* Exercise prompt *
The data needs to be returned in full, exactly as it reads.

________

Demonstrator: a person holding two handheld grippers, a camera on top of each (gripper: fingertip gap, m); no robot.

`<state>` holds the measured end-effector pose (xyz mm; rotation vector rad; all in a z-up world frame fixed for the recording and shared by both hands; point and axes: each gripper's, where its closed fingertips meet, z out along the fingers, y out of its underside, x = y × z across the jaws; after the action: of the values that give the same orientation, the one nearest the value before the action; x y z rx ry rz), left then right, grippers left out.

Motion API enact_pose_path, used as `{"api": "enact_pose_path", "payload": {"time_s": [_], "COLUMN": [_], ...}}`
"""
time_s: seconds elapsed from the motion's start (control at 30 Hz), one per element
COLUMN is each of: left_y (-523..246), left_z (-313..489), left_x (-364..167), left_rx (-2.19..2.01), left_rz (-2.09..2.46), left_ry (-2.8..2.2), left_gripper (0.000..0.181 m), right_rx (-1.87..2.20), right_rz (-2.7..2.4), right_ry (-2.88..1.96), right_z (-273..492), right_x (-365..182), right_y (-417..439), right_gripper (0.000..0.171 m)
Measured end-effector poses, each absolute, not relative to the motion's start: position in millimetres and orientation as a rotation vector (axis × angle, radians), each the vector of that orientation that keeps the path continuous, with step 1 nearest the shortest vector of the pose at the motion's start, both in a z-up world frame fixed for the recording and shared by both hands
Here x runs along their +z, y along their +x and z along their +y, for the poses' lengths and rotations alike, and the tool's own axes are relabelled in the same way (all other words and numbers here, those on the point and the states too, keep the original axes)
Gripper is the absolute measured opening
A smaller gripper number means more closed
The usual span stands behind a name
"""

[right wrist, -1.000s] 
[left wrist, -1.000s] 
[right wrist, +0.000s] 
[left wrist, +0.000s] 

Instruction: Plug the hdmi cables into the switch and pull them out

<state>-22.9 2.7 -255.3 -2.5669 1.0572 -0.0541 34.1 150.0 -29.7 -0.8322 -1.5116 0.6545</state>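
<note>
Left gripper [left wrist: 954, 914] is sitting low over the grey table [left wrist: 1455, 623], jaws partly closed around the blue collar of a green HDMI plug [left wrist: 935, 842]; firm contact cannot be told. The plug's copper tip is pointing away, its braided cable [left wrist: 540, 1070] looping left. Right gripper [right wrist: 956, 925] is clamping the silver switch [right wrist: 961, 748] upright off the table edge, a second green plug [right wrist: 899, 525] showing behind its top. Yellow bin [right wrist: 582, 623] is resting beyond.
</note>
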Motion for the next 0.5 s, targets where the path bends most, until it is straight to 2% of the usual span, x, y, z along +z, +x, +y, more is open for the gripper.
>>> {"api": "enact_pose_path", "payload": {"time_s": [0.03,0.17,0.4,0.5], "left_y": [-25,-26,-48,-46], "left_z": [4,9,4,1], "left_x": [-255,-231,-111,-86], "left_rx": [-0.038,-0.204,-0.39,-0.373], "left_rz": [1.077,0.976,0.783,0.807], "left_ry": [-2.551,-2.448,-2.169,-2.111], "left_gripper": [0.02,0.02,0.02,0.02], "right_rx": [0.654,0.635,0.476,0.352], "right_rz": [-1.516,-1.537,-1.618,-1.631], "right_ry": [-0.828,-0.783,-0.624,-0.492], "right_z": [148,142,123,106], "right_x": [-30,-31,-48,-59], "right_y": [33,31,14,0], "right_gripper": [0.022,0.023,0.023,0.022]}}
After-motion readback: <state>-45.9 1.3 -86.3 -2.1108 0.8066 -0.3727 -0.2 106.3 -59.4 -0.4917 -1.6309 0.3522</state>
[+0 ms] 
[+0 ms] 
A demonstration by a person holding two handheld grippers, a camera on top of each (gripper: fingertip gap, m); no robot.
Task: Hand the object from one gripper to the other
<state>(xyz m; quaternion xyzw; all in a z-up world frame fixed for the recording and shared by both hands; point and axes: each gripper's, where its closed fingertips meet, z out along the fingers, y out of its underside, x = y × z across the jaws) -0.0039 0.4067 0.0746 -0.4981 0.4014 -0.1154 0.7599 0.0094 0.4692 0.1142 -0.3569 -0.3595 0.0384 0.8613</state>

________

* Output for this exercise *
Demonstrator: a person holding two handheld grippers, a camera on top of each (gripper: fingertip gap, m); no robot.

`<state>` holds the measured end-effector pose (xyz mm; rotation vector rad; all in a z-up world frame fixed for the recording and shared by both hands; point and axes: each gripper's, where its closed fingertips meet, z out along the fingers, y out of its underside, x = y × z across the jaws; after the action: of the values that give the same orientation, the one nearest the value before the action; x y z rx ry rz), left then right, grippers left out.

Motion API enact_pose_path, used as `{"api": "enact_pose_path", "payload": {"time_s": [_], "COLUMN": [_], ...}}`
"""
time_s: seconds elapsed from the motion's start (control at 30 Hz), one per element
COLUMN is each of: left_y (-523..246), left_z (-313..489), left_x (-364..167), left_rx (-2.19..2.01), left_rz (-2.09..2.46), left_ry (-2.8..2.2), left_gripper (0.000..0.181 m), right_rx (-1.87..2.20), right_rz (-2.7..2.4), right_ry (-2.88..1.96), right_z (-273..492), right_x (-365..182), right_y (-417..439), right_gripper (0.000..0.171 m)
Measured end-effector poses, each absolute, not relative to the motion's start: position in millimetres and orientation as a rotation vector (axis × angle, radians), each the vector of that orientation that keeps the path continuous, with step 1 nearest the shortest vector of the pose at the motion's start, both in a z-up world frame fixed for the recording and shared by both hands
Here x runs along their +z, y along their +x and z along their +y, for the poses' lengths and rotations alike, and the tool's own axes are relabelled in the same way (all other words and numbers here, those on the point and the states too, keep the original axes)
Gripper is the absolute measured opening
A smaller gripper number means more closed
The usual span stands behind a name
"""

[right wrist, -1.000s] 
[left wrist, -1.000s] 
[right wrist, +0.000s] 
[left wrist, +0.000s] 

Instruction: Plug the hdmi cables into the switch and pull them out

<state>-22.9 2.7 -255.3 -2.5669 1.0572 -0.0541 34.1 150.0 -29.7 -0.8322 -1.5116 0.6545</state>
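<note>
Left gripper [left wrist: 954, 914] is sitting low over the grey table [left wrist: 1455, 623], jaws partly closed around the blue collar of a green HDMI plug [left wrist: 935, 842]; firm contact cannot be told. The plug's copper tip is pointing away, its braided cable [left wrist: 540, 1070] looping left. Right gripper [right wrist: 956, 925] is clamping the silver switch [right wrist: 961, 748] upright off the table edge, a second green plug [right wrist: 899, 525] showing behind its top. Yellow bin [right wrist: 582, 623] is resting beyond.
</note>
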Motion for the next 0.5 s, targets where the path bends most, until it is straight to 2% of the usual span, x, y, z along +z, +x, +y, more is open for the gripper.
>>> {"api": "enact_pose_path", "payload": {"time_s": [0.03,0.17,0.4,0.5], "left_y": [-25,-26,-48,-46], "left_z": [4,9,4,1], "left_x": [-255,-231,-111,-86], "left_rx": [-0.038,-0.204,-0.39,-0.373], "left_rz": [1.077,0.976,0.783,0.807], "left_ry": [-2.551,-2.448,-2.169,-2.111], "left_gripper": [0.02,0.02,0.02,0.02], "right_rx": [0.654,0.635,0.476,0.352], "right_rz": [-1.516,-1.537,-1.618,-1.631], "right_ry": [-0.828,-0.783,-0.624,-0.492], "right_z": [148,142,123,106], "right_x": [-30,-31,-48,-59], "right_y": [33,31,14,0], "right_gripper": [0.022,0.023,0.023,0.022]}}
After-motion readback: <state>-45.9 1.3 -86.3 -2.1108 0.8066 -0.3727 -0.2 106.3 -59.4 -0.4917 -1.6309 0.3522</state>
[+0 ms] 
[+0 ms] 
A demonstration by a person holding two handheld grippers, a camera on top of each (gripper: fingertip gap, m); no robot.
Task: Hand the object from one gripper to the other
<state>(xyz m; quaternion xyzw; all in a z-up world frame fixed for the recording and shared by both hands; point and axes: each gripper's, where its closed fingertips meet, z out along the fingers, y out of its underside, x = y × z across the jaws) -0.0039 0.4067 0.0746 -0.4981 0.4014 -0.1154 0.7599 0.0094 0.4692 0.1142 -0.3569 -0.3595 0.0384 0.8613</state>

As written, the answer is complete.